PROBLEM STATEMENT: Copy the data exactly. Leave nothing out.

%%

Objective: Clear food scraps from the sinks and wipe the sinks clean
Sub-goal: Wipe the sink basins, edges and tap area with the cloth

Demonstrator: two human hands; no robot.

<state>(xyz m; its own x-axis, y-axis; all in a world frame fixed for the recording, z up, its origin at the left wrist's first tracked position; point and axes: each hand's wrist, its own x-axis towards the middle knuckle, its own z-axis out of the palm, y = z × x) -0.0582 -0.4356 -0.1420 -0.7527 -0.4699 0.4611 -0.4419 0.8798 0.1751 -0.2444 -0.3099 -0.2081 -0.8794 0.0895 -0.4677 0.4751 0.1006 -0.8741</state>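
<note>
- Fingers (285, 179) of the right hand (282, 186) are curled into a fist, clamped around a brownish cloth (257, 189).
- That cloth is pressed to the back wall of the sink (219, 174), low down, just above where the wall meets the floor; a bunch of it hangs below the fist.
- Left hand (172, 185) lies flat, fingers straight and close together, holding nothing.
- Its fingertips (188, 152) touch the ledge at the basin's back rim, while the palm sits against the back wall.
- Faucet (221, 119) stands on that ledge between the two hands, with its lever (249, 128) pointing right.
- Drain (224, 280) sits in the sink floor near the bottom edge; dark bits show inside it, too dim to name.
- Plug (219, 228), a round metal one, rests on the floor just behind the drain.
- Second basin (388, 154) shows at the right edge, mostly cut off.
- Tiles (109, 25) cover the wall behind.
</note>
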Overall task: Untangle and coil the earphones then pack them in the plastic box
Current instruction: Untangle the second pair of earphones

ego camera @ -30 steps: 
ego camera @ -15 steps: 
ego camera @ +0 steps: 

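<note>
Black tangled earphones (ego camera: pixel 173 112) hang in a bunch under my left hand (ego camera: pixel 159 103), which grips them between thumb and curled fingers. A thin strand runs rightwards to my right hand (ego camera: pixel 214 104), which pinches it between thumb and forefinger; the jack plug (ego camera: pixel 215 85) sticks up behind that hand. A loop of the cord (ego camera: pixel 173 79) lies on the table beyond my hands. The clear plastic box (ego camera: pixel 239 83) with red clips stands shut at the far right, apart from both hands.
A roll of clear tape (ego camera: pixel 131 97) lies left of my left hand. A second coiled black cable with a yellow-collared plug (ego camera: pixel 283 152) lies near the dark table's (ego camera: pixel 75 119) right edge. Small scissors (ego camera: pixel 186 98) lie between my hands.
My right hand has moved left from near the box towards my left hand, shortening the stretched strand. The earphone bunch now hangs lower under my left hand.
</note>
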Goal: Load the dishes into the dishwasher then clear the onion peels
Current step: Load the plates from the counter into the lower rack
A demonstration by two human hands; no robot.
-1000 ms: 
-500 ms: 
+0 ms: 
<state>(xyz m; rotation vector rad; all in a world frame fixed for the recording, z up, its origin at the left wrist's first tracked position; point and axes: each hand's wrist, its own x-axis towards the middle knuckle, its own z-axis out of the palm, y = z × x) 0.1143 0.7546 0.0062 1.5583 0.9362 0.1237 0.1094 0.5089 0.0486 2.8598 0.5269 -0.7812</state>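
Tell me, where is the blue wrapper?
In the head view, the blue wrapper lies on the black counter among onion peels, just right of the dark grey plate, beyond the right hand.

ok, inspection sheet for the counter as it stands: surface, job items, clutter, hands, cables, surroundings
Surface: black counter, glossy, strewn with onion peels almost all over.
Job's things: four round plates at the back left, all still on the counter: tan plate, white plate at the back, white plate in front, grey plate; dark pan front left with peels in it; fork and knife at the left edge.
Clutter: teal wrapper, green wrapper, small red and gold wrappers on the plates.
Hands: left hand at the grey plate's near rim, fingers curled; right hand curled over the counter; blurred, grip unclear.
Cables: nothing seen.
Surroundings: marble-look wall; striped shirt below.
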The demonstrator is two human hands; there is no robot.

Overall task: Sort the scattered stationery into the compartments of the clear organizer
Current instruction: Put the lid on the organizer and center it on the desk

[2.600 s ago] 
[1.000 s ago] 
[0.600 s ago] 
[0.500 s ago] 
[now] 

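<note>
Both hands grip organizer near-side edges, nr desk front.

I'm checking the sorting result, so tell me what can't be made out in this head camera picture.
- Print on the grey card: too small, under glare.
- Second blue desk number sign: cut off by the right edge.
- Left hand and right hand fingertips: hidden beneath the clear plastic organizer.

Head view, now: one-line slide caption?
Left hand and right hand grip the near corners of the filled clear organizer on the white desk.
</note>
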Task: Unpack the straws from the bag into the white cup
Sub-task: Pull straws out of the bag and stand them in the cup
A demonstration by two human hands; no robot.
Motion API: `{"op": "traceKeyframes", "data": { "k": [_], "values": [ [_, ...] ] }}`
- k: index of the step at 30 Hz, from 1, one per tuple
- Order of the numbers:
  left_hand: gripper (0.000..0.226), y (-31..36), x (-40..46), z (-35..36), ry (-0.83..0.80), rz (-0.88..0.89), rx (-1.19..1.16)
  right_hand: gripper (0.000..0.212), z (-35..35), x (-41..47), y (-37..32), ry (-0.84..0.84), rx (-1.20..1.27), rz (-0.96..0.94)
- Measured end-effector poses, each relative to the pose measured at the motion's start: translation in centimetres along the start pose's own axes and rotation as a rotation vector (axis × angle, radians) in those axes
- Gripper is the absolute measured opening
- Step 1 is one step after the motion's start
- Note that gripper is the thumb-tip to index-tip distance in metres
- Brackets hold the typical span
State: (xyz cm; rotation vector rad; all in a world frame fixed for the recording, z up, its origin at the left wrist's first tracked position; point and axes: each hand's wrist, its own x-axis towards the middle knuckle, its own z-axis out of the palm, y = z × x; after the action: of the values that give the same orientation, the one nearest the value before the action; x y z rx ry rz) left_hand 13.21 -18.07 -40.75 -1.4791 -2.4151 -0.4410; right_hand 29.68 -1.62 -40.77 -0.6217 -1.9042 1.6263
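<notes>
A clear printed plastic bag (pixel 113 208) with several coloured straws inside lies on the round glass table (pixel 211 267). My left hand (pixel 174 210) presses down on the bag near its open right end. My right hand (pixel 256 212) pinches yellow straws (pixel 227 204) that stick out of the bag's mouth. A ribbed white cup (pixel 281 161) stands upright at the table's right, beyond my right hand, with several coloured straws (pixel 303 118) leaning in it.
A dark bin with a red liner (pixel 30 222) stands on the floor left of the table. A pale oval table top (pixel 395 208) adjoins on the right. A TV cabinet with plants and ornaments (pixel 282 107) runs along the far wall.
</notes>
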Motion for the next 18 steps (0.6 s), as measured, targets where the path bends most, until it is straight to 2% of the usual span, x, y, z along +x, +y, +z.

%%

SOLUTION TO THE EXERCISE:
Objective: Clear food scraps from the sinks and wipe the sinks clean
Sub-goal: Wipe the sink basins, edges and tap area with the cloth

Demonstrator: two human hands; no robot.

<state>(xyz m; its own x-axis, y-axis; all in a world frame fixed for the recording, z up, its origin at the left wrist's first tracked position; point and axes: each hand's wrist, its own x-axis towards the middle knuckle, its own z-axis out of the palm, y = z × x) -0.0582 -0.4356 -0.1420 -0.7527 -0.4699 0.4611 -0.4419 0.8798 0.1751 -0.2444 -0.3099 -0.2081 -0.8794 0.0895 -0.4677 0.4751 0.1006 -0.8741</state>
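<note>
- Fingers (285, 179) of the right hand (282, 186) are curled into a fist, clamped around a brownish cloth (257, 189).
- That cloth is pressed to the back wall of the sink (219, 174), low down, just above where the wall meets the floor; a bunch of it hangs below the fist.
- Left hand (172, 185) lies flat, fingers straight and close together, holding nothing.
- Its fingertips (188, 152) touch the ledge at the basin's back rim, while the palm sits against the back wall.
- Faucet (221, 119) stands on that ledge between the two hands, with its lever (249, 128) pointing right.
- Drain (224, 280) sits in the sink floor near the bottom edge; dark bits show inside it, too dim to name.
- Plug (219, 228), a round metal one, rests on the floor just behind the drain.
- Second basin (388, 154) shows at the right edge, mostly cut off.
- Tiles (109, 25) cover the wall behind.
</note>
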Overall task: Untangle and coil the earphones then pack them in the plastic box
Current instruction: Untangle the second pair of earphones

ego camera @ -30 steps: 
ego camera @ -15 steps: 
ego camera @ +0 steps: 

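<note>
Black tangled earphones (ego camera: pixel 173 112) hang in a bunch under my left hand (ego camera: pixel 159 103), which grips them between thumb and curled fingers. A thin strand runs rightwards to my right hand (ego camera: pixel 214 104), which pinches it between thumb and forefinger; the jack plug (ego camera: pixel 215 85) sticks up behind that hand. A loop of the cord (ego camera: pixel 173 79) lies on the table beyond my hands. The clear plastic box (ego camera: pixel 239 83) with red clips stands shut at the far right, apart from both hands.
A roll of clear tape (ego camera: pixel 131 97) lies left of my left hand. A second coiled black cable with a yellow-collared plug (ego camera: pixel 283 152) lies near the dark table's (ego camera: pixel 75 119) right edge. Small scissors (ego camera: pixel 186 98) lie between my hands.
My right hand has moved left from near the box towards my left hand, shortening the stretched strand. The earphone bunch now hangs lower under my left hand.
</note>
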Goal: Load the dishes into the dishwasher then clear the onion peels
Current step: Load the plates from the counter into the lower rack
A demonstration by two human hands; no robot.
-1000 ms: 
-500 ms: 
+0 ms: 
<state>(xyz m; rotation vector rad; all in a world frame fixed for the recording, z up, its origin at the left wrist's first tracked position; point and axes: each hand's wrist, its own x-axis towards the middle knuckle, its own z-axis out of the palm, y = z × x) 0.1143 0.7546 0.0062 1.5583 0.9362 0.1237 0.1094 0.5089 0.0486 2.8598 0.5269 -0.7812</state>
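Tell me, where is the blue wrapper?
In the head view, the blue wrapper lies on the black counter among onion peels, just right of the dark grey plate, beyond the right hand.

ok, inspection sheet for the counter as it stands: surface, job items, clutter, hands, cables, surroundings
Surface: black counter, glossy, strewn with onion peels almost all over.
Job's things: four round plates at the back left, all still on the counter: tan plate, white plate at the back, white plate in front, grey plate; dark pan front left with peels in it; fork and knife at the left edge.
Clutter: teal wrapper, green wrapper, small red and gold wrappers on the plates.
Hands: left hand at the grey plate's near rim, fingers curled; right hand curled over the counter; blurred, grip unclear.
Cables: nothing seen.
Surroundings: marble-look wall; striped shirt below.
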The demonstrator is two human hands; there is no robot.

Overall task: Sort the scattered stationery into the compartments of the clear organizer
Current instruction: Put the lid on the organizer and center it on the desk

[2.600 s ago] 
[1.000 s ago] 
[0.600 s ago] 
[0.500 s ago] 
[now] 

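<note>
Both hands grip organizer near-side edges, nr desk front.

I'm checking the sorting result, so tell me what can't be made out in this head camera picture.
- Print on the grey card: too small, under glare.
- Second blue desk number sign: cut off by the right edge.
- Left hand and right hand fingertips: hidden beneath the clear plastic organizer.

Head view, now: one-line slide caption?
Left hand and right hand grip the near corners of the filled clear organizer on the white desk.
</note>
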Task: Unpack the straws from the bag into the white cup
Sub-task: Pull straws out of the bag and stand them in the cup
A demonstration by two human hands; no robot.
Motion API: `{"op": "traceKeyframes", "data": { "k": [_], "values": [ [_, ...] ] }}`
- k: index of the step at 30 Hz, from 1, one per tuple
- Order of the numbers:
  left_hand: gripper (0.000..0.226), y (-31..36), x (-40..46), z (-35..36), ry (-0.83..0.80), rz (-0.88..0.89), rx (-1.19..1.16)
  right_hand: gripper (0.000..0.212), z (-35..35), x (-41..47), y (-37..32), ry (-0.84..0.84), rx (-1.20..1.27), rz (-0.96..0.94)
- Measured end-effector poses, each relative to the pose measured at the motion's start: translation in centimetres along the start pose's own axes and rotation as a rotation vector (axis × angle, radians) in those axes
- Gripper is the absolute measured opening
- Step 1 is one step after the motion's start
- Note that gripper is the thumb-tip to index-tip distance in metres
- Brackets hold the typical span
State: (xyz cm; rotation vector rad; all in a world frame fixed for the recording, z up, its origin at the left wrist's first tracked position; point and axes: each hand's wrist, its own x-axis towards the middle knuckle, its own z-axis out of the palm, y = z × x; after the action: of the values that give the same orientation, the one nearest the value before the action; x y z rx ry rz) left_hand 13.21 -18.07 -40.75 -1.4791 -2.4151 -0.4410; right_hand 29.68 -1.62 -40.77 -0.6217 -1.9042 1.6263
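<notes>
A clear printed plastic bag (pixel 113 208) with several coloured straws inside lies on the round glass table (pixel 211 267). My left hand (pixel 174 210) presses down on the bag near its open right end. My right hand (pixel 256 212) pinches yellow straws (pixel 227 204) that stick out of the bag's mouth. A ribbed white cup (pixel 281 161) stands upright at the table's right, beyond my right hand, with several coloured straws (pixel 303 118) leaning in it.
A dark bin with a red liner (pixel 30 222) stands on the floor left of the table. A pale oval table top (pixel 395 208) adjoins on the right. A TV cabinet with plants and ornaments (pixel 282 107) runs along the far wall.
</notes>
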Motion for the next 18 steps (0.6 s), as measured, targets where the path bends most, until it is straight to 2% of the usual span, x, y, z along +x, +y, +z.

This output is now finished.